#### [WHAT IS BEING ASKED]
Every line of the entries below that includes "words" belongs in the answer, copied as written.

#### [RECORDED DATA]
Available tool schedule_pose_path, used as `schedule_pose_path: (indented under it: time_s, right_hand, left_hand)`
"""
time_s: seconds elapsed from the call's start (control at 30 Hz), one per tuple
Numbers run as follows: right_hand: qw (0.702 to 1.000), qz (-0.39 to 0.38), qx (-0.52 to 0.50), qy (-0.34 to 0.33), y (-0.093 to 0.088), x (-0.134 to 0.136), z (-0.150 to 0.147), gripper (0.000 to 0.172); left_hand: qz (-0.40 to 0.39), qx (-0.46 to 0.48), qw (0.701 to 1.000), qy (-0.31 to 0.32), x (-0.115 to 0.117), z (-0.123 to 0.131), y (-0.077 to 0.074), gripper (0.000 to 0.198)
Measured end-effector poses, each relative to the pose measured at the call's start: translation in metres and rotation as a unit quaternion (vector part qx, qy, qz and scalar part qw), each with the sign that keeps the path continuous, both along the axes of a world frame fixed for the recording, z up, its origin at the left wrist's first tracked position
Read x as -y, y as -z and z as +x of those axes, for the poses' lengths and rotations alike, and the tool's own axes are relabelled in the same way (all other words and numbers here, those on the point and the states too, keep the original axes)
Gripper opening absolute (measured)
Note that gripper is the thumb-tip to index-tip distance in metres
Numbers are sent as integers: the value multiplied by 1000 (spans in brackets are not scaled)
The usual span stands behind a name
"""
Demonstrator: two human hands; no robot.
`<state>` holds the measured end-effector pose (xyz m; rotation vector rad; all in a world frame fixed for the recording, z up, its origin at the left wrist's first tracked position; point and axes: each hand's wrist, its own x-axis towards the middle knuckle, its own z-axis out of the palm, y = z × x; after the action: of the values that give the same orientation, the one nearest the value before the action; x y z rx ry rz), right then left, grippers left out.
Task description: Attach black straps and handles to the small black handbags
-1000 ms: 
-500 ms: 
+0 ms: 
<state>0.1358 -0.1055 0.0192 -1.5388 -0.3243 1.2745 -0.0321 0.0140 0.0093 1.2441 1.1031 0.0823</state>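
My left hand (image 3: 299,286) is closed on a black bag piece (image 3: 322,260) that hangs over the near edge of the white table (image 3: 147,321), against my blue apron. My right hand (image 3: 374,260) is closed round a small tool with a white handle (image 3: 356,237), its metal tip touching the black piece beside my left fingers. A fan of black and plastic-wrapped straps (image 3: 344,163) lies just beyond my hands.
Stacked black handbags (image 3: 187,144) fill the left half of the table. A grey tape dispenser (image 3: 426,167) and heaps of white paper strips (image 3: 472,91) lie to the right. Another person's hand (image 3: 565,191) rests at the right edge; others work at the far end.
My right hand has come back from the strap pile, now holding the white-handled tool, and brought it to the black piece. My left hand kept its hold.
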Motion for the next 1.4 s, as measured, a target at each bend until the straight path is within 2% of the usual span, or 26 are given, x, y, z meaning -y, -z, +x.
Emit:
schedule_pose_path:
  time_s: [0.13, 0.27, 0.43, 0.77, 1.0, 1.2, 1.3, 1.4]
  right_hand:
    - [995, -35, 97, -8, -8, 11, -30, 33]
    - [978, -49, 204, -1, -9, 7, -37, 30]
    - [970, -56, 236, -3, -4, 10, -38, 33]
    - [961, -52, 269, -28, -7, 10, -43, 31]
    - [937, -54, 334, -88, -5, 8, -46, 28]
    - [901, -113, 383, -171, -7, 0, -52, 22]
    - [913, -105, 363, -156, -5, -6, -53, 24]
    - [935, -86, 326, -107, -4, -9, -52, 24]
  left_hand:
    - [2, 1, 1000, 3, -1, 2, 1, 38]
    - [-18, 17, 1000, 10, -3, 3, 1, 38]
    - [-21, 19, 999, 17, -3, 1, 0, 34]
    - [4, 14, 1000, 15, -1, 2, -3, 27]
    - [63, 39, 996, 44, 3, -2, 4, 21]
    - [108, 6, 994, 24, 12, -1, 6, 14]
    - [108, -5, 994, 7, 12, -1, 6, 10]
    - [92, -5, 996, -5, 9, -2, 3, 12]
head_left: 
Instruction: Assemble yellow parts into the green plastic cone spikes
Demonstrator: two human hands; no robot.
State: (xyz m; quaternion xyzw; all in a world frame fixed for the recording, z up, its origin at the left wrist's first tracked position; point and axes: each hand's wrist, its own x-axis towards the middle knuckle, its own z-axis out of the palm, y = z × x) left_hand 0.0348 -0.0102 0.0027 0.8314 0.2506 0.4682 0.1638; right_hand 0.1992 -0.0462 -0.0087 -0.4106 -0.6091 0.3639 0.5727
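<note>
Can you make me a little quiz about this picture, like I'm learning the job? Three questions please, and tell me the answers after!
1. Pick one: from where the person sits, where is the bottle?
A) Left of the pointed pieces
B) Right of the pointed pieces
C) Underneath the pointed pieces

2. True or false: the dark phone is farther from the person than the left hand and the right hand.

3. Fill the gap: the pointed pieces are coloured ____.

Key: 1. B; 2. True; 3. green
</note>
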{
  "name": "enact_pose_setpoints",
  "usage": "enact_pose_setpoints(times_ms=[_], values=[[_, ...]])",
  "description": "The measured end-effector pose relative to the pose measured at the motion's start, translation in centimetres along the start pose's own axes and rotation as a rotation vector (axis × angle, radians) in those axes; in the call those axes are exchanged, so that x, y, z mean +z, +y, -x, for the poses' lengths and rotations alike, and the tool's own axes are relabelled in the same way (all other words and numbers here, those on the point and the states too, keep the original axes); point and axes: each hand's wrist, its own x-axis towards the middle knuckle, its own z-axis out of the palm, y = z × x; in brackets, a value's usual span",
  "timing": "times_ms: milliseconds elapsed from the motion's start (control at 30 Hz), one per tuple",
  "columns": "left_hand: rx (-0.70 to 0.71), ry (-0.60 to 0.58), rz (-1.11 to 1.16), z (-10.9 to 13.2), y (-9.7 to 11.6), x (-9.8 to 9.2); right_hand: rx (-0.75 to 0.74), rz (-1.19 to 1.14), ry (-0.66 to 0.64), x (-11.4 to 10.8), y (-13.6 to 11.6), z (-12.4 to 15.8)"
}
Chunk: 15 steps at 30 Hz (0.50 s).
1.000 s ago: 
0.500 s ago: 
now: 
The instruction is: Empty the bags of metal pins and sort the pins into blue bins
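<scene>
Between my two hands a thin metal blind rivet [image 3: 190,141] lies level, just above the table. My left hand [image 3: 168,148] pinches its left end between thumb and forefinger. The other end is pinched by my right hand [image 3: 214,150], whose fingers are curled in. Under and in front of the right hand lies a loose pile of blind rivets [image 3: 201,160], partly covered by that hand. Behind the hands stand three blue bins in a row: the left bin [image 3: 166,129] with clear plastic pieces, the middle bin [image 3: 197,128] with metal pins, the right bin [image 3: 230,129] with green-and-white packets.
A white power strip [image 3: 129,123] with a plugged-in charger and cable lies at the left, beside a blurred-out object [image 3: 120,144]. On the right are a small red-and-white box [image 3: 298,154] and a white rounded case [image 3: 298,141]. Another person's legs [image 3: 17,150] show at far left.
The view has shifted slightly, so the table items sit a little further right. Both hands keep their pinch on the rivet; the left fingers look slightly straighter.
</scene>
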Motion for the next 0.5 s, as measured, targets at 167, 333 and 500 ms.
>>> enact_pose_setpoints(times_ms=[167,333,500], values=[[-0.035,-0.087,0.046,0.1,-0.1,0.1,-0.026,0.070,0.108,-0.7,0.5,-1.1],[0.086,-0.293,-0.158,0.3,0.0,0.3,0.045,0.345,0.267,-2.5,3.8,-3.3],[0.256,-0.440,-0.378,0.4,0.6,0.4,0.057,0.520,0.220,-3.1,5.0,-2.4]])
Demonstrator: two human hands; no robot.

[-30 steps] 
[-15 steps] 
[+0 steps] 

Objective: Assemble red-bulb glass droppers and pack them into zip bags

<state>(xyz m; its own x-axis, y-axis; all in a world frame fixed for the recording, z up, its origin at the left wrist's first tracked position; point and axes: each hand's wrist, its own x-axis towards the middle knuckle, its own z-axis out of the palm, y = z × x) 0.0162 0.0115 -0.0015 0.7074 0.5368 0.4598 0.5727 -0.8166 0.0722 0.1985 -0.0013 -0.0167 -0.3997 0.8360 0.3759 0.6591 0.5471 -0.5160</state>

#### [FINISHED TASK]
Read x as -y, y as -z and z as +x of those axes, for the poses' lengths and rotations alike, and the tool's own axes are relabelled in the same way (all other words and numbers here, those on the point and the states too, keep the original axes)
  "description": "The measured end-effector pose relative to the pose measured at the motion's start, translation in centimetres along the start pose's own axes and rotation as a rotation vector (axis × angle, radians) in those axes; in the call those axes are exchanged, so that x, y, z mean +z, +y, -x, for the poses' lengths and rotations alike, and the tool's own axes are relabelled in the same way (all other words and numbers here, those on the point and the states too, keep the original axes); point and axes: each hand's wrist, its own x-axis towards the middle knuckle, its own z-axis out of the palm, y = z × x; in brackets, a value's usual span",

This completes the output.